## Problem description
What lines of the data hold the string "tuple"? Copy them all.

-- Data shown follows --

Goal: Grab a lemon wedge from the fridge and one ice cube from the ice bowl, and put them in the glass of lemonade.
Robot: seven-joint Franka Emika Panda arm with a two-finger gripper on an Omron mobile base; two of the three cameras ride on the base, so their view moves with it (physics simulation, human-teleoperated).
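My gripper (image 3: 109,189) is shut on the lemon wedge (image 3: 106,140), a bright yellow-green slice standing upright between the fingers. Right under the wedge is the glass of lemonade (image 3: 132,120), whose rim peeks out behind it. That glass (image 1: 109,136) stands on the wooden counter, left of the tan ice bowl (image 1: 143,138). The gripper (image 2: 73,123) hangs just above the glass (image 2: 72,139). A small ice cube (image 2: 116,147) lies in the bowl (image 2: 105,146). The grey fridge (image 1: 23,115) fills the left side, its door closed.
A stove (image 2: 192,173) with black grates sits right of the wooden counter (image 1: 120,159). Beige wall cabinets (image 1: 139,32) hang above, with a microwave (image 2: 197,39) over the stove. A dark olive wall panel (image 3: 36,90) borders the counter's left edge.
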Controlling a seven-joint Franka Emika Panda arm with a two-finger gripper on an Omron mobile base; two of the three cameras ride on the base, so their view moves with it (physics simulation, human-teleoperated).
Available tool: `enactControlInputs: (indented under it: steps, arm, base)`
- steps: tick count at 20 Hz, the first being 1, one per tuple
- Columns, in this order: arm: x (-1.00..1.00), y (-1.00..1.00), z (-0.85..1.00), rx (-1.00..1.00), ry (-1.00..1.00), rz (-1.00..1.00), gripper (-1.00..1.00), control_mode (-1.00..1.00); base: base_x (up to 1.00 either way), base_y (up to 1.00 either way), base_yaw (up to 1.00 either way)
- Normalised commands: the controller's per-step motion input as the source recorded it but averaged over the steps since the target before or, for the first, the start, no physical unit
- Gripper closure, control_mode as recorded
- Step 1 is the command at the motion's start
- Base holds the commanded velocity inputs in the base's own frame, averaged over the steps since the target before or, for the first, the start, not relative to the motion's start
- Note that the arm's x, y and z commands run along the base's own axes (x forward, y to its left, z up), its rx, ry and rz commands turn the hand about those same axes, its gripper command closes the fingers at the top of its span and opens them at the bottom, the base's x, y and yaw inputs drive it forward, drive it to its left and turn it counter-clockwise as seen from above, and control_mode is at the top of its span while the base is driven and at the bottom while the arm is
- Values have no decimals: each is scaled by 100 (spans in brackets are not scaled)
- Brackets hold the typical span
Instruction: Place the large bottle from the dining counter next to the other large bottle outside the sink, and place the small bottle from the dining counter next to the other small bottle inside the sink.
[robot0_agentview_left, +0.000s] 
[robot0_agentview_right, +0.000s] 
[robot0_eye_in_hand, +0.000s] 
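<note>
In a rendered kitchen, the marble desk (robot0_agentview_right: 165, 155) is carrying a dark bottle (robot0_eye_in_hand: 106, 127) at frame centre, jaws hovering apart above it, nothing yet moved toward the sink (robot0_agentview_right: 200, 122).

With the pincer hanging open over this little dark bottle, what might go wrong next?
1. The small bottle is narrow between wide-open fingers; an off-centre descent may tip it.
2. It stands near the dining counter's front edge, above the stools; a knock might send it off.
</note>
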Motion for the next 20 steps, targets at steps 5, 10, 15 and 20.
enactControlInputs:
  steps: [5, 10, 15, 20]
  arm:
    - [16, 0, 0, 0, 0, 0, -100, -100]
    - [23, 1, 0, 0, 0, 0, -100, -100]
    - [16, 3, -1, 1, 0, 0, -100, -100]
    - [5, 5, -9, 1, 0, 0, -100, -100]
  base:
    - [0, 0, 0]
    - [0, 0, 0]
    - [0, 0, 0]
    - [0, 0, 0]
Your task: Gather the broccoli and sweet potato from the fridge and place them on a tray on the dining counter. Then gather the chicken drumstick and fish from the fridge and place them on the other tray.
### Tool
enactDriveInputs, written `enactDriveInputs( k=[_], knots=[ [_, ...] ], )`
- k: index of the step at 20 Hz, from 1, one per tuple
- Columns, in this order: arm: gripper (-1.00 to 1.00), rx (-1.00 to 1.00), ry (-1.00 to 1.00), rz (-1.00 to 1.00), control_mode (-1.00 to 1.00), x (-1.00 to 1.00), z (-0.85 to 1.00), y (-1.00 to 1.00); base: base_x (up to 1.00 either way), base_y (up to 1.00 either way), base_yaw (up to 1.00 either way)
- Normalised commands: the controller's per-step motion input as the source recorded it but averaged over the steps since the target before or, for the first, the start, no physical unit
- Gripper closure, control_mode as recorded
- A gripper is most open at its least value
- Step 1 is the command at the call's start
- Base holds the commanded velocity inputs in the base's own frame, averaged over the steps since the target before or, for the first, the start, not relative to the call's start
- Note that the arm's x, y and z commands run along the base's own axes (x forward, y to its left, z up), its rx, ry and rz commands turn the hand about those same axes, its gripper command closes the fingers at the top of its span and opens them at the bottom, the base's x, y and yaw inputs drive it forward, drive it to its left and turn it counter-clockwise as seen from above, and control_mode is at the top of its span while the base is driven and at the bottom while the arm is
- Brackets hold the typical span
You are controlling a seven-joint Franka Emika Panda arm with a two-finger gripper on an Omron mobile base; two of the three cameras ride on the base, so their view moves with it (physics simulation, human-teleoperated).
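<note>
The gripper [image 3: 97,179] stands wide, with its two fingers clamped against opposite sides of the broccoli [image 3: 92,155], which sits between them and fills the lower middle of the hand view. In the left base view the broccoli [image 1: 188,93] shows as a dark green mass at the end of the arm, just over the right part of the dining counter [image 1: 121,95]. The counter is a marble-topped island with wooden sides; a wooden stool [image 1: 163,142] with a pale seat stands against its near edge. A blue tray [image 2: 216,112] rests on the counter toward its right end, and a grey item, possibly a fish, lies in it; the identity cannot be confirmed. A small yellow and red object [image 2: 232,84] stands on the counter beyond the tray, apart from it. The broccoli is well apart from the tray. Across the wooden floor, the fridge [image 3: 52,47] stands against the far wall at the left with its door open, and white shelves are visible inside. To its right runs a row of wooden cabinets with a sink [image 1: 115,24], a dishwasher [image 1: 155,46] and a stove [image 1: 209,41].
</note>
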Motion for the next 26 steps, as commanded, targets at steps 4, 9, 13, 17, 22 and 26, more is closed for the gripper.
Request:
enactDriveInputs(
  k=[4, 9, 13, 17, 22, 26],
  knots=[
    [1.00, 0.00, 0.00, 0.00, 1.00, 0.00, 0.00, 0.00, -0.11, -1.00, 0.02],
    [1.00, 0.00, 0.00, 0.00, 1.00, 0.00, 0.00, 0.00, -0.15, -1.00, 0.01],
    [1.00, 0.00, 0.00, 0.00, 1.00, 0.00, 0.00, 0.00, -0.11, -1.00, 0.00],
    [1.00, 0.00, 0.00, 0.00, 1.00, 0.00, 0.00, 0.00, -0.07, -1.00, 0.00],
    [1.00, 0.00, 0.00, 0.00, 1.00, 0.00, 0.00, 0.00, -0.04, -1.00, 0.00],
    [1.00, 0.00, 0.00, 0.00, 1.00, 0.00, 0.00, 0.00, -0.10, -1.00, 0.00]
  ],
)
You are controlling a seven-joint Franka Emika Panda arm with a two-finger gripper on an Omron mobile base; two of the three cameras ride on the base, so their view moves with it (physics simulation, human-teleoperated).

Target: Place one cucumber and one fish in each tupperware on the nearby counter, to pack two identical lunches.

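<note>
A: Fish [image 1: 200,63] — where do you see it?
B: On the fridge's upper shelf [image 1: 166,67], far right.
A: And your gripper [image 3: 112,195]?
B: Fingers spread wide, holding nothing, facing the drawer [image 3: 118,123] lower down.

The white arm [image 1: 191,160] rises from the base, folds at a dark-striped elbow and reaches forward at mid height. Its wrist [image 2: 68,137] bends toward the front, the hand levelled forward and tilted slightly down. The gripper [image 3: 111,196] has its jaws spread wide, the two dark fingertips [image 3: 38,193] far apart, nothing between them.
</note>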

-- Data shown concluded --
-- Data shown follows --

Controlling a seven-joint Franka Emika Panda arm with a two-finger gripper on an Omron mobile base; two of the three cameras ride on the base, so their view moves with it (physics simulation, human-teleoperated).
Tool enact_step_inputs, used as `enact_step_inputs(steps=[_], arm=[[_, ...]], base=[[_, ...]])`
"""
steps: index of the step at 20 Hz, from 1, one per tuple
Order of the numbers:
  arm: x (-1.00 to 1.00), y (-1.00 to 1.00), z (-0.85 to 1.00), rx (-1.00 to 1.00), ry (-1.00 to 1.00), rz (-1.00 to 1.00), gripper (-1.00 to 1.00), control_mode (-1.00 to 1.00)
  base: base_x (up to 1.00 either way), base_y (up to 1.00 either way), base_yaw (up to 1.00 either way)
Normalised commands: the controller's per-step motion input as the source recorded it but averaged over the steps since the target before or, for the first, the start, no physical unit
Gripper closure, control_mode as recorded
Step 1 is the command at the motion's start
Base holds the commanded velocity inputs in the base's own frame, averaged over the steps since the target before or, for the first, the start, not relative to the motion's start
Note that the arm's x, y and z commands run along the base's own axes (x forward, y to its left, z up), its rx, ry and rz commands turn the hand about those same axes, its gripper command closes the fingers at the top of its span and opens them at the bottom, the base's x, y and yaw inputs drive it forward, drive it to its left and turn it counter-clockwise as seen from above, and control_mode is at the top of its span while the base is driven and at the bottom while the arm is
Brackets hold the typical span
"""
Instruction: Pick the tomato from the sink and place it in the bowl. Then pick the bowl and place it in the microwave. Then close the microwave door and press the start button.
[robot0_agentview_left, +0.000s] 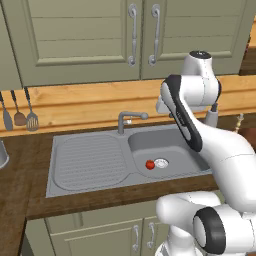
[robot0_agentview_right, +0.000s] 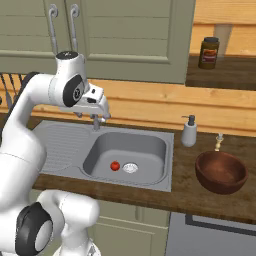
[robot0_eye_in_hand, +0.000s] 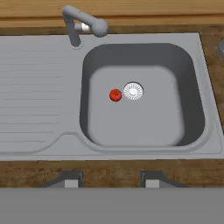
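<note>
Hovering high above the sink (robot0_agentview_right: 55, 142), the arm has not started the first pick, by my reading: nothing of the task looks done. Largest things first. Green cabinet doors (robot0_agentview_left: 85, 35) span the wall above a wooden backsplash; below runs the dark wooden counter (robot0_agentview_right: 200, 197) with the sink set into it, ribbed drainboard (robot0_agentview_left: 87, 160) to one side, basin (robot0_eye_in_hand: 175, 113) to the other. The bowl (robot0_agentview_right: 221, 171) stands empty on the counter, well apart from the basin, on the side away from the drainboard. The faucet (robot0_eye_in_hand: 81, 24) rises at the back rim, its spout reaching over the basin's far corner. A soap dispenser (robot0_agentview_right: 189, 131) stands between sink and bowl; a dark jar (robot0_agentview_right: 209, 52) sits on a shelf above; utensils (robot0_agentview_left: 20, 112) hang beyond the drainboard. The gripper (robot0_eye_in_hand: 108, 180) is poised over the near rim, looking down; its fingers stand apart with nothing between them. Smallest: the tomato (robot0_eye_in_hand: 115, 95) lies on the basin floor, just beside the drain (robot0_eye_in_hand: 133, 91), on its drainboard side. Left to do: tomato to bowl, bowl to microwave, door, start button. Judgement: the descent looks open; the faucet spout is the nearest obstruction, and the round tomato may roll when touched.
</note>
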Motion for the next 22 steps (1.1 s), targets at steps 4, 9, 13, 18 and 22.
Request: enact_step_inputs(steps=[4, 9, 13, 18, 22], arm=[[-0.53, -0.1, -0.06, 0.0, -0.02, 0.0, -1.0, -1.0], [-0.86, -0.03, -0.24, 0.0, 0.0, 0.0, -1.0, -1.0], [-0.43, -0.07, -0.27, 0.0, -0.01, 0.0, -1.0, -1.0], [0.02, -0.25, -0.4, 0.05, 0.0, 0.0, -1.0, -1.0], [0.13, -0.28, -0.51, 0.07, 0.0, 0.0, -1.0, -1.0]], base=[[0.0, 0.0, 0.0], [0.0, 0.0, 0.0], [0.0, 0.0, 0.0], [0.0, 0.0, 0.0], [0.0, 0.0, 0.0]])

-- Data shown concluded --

## Your solution
- steps: tick count at 20 Hz, the first being 1, one per tuple
- k: index of the step at 20 Hz, from 1, one per tuple
steps: index of the step at 20 Hz, from 1, one per tuple

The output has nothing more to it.